In the end, AIG top executives, including Liddy, “agreed to forgo their bonuses” for the year, and others took a cut as well (Cho, D. Dennis, B., 2009). But, the bitter taste was left in the mouths of Americans; although some bonuses were not given, an amazing $9.6 million was given to some staff members, with more to come in the future. In 2008, AIG reported a net loss for the fourth quarter at almost $62 billion, and a net loss of $5.3 billion in 2007; restructuring alone cost the corporation $6.7 billion. There were concerns throughout AIG governance that “AIG’s internal control over financial reporting [was lacking]” (AIG Reports Forth, 2009). This is a financial concept and strategy that is sure to fail, and will possibly bring the company to an abrupt end.
Retention pay is another concept that is in question, and this may be another downfall for AIG. It is important first to understand what retention pay is; the ability to keep and hold employees so they do not go elsewhere for better money. This may seem like a great strategy to keep staff members, especially in a big corporation like AIG, but, in times of financial plight, staff must be loyal, not greedy. There are other ways of insuring that company secrets stay within the fold; for instance, having confidentiality contracts with provisions made for departing employees is one way. Since the bailout fallout, AIG has changed their retention plan to pay bonuses based on profits, which puts the company in danger of losing some staff members (Cho, D. Dennis, B., 2009).

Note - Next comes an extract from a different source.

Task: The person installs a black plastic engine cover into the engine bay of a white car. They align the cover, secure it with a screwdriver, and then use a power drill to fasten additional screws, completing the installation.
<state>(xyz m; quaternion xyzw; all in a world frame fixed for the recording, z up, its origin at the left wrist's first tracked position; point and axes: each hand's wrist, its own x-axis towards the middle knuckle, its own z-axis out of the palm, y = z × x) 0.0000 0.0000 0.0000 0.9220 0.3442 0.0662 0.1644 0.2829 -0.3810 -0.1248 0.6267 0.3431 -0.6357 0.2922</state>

Based on the AIG recapitalization plan and the current repayment of almost $21 billion to the FRBNY in January 2011, this company seems to be gaining its renewed sense of independence. In addition, December 2010s quarter net income profits were reported as being $11.2 billion and AIG reported the twelve month earnings as $7.8 billion; this means that AIG is on the come-back and will likely succeed in their fight for economic independence. When joined, AIG’s total equity in December 2010 was $113.2 billion, compared to $98.1 the previous December. This is encouraging news for AIG executives and their consumers (AIG Reports Fourth, 2011).
There are a couple of ways that AIG can preserve the corporation and gain back their independence. First, selling off some assets and debt has proven in the past to be helpful in retaining AIG’s leading stand in the industry. It is important that this corporation pay the American tax payers back as quickly as possible. To keep its credibility, AIG must show the people that they are worthy of investment. Another way to gain back independence is to stop the employee retention payments all together. It would be more beneficial to the company, and less expensive to draw up confidentiality contracts instead. Because, someday the current money given will not be enough to keep some, and more money will be expected; some employees may even threaten to reveal trade secrets if not paid to stay. But the most beneficial way to get on track is by continuing to offer a fair service for a fair price; this keeps consumers loyal, and workers proud to be an employee (AIG Reports Fourth, 2011).
In conclusion, while AIG has had financial issues the company remains a leading competitor in the insurance industry. This major corporation started as one man’s dream and determination, and continues to thrive, even in the face of adversity. And although AIG is now government sponsored, the belief that this company will earn back its independence and respect is wide-spread. Finally, AIG has already made a real effort in repaying debts and retaining corporate independence; which in turn, will make them larger than ever before (AIG Reports Fourth, 2011).